No eran los únicos policías que había en los alrededores. Entre los elegantes automóviles de los invitados había un coche «2» con tres uniformados y un cabo que atendía la radio y estaba en constante comunicación con el despacho de Garrigues. Tres indolentes chóferes que charlaban despreocupadamente apoyados en los capós de sus vehículos eran también policías camuflados.

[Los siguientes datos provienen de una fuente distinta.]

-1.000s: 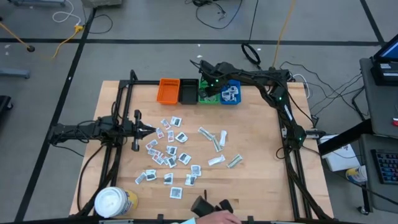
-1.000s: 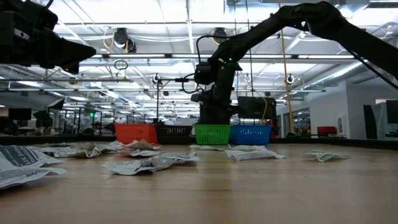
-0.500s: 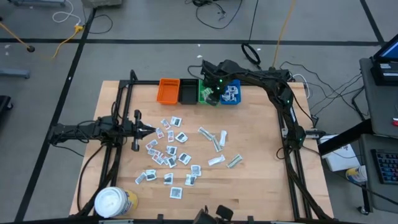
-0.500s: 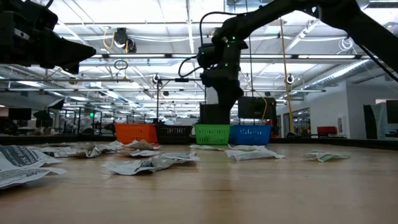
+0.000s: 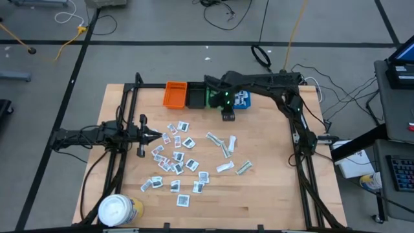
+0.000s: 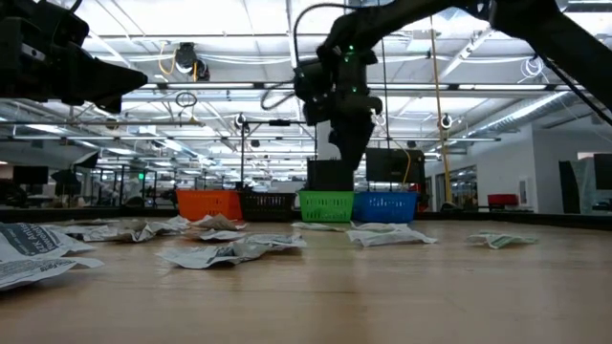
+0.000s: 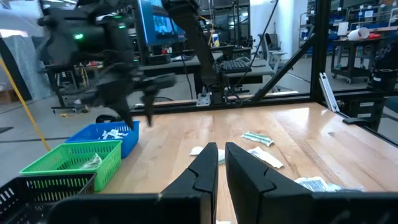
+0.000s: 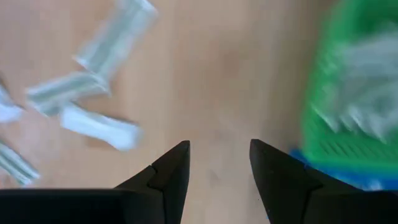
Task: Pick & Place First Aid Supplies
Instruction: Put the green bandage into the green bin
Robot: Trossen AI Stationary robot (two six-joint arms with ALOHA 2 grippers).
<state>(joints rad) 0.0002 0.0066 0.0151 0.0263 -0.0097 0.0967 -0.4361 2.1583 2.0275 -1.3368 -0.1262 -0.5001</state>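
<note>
The first aid supplies lie scattered flat on the wooden table. White sachets are at the middle left and pale strip wrappers at the middle right. A few more lie in the blue bin and the green bin. My right gripper points down over bare wood just in front of these two bins. It is open, with nothing between its fingers. My left gripper waits level at the table's left, shut and empty.
Orange, black, green and blue bins stand in a row at the far edge. A white-lidded yellow tub stands at the near left corner. Bare wood lies between the bins and the packets.
My right gripper has come away from above the green and blue bins toward the table's near edge. It has risen a little and rolled about its own axis. A person's hand and a dark object at the near edge have left the view.
</note>
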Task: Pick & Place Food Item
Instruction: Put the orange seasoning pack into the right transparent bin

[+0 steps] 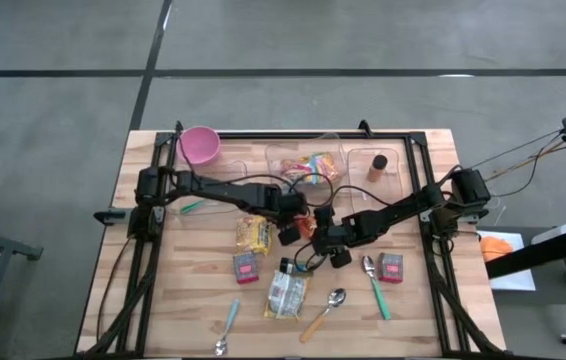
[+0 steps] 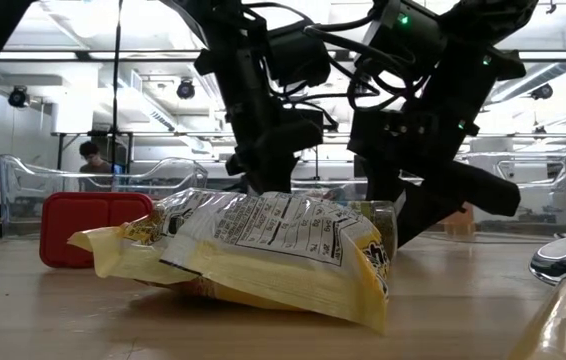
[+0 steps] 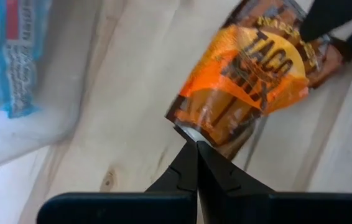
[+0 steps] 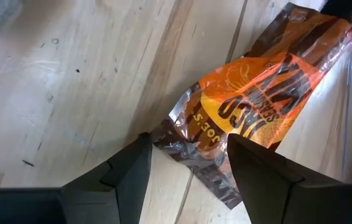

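Observation:
An orange and brown taco mix packet (image 3: pixel 250 74) lies at the table's middle between my two grippers. My left gripper (image 3: pixel 196 146) is shut on the packet's end that faces the table's left edge. It shows in the high view as my left gripper (image 1: pixel 298 228). My right gripper (image 4: pixel 189 138) is open, reaching in from the table's right. Its fingers stand on either side of the packet's other end (image 4: pixel 194 155); I cannot tell whether they touch it. In the low view a yellow snack bag (image 2: pixel 263 250) hides the packet. My left gripper pinches the packet's silvery sealed edge (image 3: pixel 187 129) at one end between its two fingertips. The fingers come steeply from above, slanting from the table's left. The packet stretches away from the fingers toward my right gripper; whether it is clear of the table I cannot tell.
A yellow snack bag (image 1: pixel 253 235) lies just left of the grippers, and another bag (image 1: pixel 285 295) nearer the front. Red boxes (image 1: pixel 246 267) (image 1: pixel 391 267) and spoons (image 1: pixel 335 300) (image 1: pixel 373 285) lie around them. A pink bowl (image 1: pixel 200 145) and clear bins (image 1: pixel 308 165) stand along the far edge.

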Controlling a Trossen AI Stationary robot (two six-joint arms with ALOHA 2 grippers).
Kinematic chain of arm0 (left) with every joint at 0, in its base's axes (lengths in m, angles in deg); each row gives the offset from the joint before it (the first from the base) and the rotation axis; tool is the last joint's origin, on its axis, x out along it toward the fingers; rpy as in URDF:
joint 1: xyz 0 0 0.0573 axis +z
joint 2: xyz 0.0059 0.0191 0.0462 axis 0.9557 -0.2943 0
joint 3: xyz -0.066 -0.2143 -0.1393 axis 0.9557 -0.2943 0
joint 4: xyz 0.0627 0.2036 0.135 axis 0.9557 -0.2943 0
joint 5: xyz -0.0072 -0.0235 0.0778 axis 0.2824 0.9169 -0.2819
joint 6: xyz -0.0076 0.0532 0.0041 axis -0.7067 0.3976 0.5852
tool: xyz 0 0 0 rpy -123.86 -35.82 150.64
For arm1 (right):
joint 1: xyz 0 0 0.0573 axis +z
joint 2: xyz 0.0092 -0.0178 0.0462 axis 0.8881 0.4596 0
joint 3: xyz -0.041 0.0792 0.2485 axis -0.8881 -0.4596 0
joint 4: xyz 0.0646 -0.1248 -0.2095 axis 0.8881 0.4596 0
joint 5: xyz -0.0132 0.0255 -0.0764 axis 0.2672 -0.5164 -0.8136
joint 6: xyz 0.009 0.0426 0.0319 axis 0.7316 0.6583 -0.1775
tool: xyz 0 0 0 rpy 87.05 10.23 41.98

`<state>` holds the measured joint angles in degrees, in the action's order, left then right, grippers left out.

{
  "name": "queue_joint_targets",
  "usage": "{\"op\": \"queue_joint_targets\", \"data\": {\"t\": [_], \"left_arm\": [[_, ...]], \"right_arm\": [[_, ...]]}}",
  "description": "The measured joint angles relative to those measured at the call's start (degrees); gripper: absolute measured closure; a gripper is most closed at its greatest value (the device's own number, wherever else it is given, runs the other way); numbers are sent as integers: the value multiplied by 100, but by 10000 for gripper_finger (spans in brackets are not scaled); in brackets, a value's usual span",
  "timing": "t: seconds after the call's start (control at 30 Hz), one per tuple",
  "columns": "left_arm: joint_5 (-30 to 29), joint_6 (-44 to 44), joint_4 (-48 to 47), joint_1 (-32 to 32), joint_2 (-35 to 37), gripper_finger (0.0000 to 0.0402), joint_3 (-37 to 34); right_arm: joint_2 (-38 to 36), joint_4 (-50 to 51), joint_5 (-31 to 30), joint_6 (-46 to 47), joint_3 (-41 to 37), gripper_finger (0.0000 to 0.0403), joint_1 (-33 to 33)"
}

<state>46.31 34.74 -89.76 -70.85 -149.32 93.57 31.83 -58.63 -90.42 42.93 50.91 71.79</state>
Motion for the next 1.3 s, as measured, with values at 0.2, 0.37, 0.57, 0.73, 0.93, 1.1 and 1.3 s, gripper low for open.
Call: {"op": "queue_joint_targets", "data": {"t": [0.2, 0.37, 0.57, 0.73, 0.93, 1.1, 1.3], "left_arm": [[-21, 2, -73, -80, 2, 401, -9], [-58, 2, -124, -87, 37, 401, -13], [-77, 0, -158, -82, 42, 401, 48], [-80, 0, -165, -78, 35, 401, 173], [-115, 30, -175, -71, 35, 401, 179], [-145, 70, -176, -71, 35, 401, 179], [-139, 85, -172, -71, 36, 401, 179]], "right_arm": [[2, -26, -6, 43, 0, 193, -2], [2, -32, -7, 61, 2, 193, -2], [2, -39, -4, 80, 4, 193, -4], [2, -41, -2, 80, 6, 193, -4], [2, -39, 0, 80, 7, 193, -4], [15, -43, 2, 35, 8, 193, -7], [87, -61, 2, -211, 9, 193, -9]]}}
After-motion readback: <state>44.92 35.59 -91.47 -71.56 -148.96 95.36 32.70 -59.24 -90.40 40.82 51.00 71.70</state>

—Esto es lo que yo llamo un guateque —dijo el que estaba en el vídeo—. Igual que los que prepara mi hermano pequeño.
—Sí, es una fiesta importante —dijo Muñoz—. Han venido hasta policías de Madrid.
—Vamos, Muñoz —dijo Vicent removiéndose en el asiento.
Lucas estaba pensando en la China y en el Buga y no contestó. El tal Muñoz había estado lanzándole pullas desde que se habían situado frente a la casa de los Gonzaga dos horas antes.
—No le hagas caso —le dijo Vicent—. Hace mucho calor y todos estamos nerviosos.
—Los de la Brigada Central vivís de puta madre —insistió Muñoz—. Dietas van y dietas vienen. El único viaje de servicio que he hecho yo fue el año pasado a Castellón. ¿Cuánto sacáis de dietas al mes, macho?
—Déjalo, Muñoz.
—¡Callaos de una vez, coño! —gritó el del vídeo—. ¡Encima de que estamos aquí jodidos y asados de calor! —Continuó hablando mientras seguía rodando—: Yo estuve destinado en Madrid. En escoltas. ¿Y sabes lo que te digo? Prefiero esto… Es más tranquilo y el sueldo te cunde más. Madrid no hay quien lo aguante. Hay cien jefes por metro cuadrado. Eh… —dijo—. Un momentito…, ahí está. ¿Quieres ver al mafioso, madrileño?
Lucas se levantó y el del vídeo se apartó, mostrándole el visor. Vio a Domenico Negri y a su esposa Alda, que descendían del BMW de Gonzaga. Encontró a Domenico mucho más joven de lo que habían mostrado las fotos.
—Deberíamos haber traído unas cervecitas frías. Me cago en la leche —exclamó Muñoz—. Qué gilipollas somos.